[EXERCISE DESCRIPTION]:
Pull every line containing the word "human" from the records.
········
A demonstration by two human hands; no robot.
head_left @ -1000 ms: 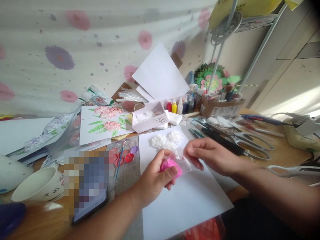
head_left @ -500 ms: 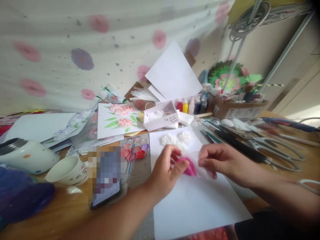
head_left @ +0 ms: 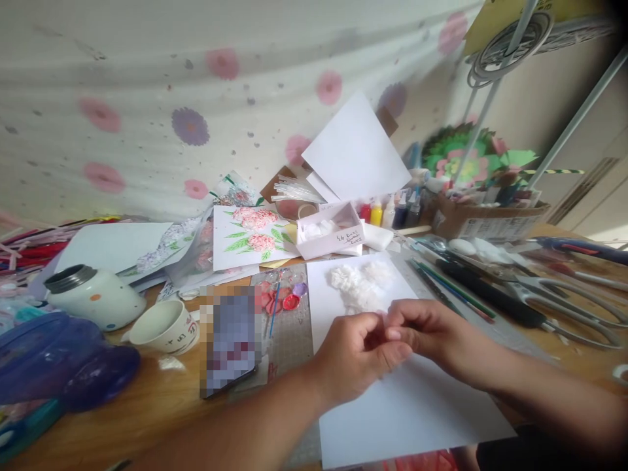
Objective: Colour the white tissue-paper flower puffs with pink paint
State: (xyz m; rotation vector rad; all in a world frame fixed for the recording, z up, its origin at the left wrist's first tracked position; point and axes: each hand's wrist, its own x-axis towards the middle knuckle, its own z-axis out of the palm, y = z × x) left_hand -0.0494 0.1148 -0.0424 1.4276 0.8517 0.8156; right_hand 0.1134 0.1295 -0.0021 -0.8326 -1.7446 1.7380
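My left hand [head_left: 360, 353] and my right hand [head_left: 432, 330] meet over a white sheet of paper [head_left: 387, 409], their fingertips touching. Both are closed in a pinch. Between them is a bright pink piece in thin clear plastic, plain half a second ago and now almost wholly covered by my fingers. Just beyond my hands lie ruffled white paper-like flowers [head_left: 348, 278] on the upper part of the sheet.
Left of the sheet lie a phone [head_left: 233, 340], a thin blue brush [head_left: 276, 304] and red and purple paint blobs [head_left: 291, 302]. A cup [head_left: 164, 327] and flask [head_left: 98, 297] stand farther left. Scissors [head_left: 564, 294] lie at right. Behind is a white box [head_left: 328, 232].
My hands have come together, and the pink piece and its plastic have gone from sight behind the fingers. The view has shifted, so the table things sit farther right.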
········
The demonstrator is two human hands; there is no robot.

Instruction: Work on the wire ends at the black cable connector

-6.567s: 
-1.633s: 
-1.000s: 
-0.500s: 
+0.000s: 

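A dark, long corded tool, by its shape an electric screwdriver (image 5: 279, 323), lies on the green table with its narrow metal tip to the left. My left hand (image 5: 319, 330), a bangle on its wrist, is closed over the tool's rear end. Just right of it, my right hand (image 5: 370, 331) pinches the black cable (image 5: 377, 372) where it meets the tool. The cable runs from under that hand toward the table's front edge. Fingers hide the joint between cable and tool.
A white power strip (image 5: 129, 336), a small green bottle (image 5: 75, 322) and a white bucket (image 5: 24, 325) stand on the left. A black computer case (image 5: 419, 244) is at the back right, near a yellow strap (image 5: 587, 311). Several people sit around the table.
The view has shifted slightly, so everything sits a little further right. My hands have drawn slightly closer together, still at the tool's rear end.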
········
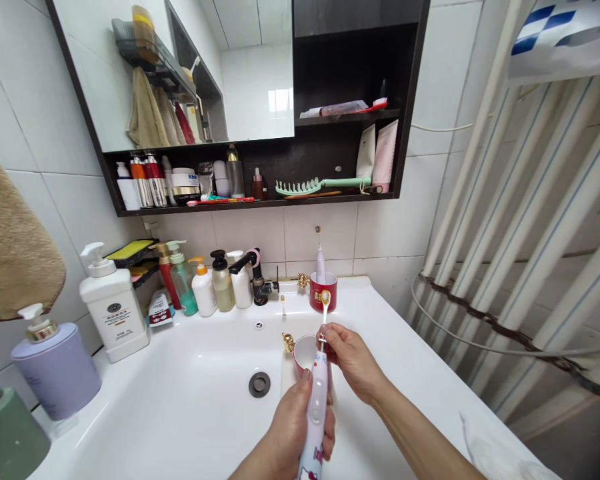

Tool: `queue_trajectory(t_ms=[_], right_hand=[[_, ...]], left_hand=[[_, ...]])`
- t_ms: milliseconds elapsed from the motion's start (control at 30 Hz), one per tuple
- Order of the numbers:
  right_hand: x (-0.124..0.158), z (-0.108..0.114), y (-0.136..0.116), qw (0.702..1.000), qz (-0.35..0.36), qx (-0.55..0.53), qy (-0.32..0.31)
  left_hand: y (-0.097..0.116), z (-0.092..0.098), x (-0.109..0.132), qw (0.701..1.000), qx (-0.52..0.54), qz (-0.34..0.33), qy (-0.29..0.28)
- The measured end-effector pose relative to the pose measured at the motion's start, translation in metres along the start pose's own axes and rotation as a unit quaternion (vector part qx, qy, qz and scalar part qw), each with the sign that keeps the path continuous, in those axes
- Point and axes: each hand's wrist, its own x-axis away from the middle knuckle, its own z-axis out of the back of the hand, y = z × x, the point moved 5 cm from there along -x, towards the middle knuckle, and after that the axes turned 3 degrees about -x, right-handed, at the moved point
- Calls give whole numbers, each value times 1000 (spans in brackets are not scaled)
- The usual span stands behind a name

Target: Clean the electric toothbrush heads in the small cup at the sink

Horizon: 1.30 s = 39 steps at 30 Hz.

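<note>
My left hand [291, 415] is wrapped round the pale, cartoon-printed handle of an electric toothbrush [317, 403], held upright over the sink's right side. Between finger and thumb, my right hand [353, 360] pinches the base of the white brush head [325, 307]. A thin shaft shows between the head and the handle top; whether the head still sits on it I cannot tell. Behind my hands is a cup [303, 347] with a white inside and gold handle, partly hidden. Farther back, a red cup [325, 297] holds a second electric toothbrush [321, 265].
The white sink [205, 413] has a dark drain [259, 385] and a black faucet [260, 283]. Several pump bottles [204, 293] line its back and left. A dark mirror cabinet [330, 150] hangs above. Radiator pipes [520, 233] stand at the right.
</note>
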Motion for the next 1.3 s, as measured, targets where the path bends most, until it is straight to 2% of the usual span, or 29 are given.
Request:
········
[ANSWER SPACE]:
A demonstration by two human hands; no robot.
The demonstrator is two human hands; there is no robot.

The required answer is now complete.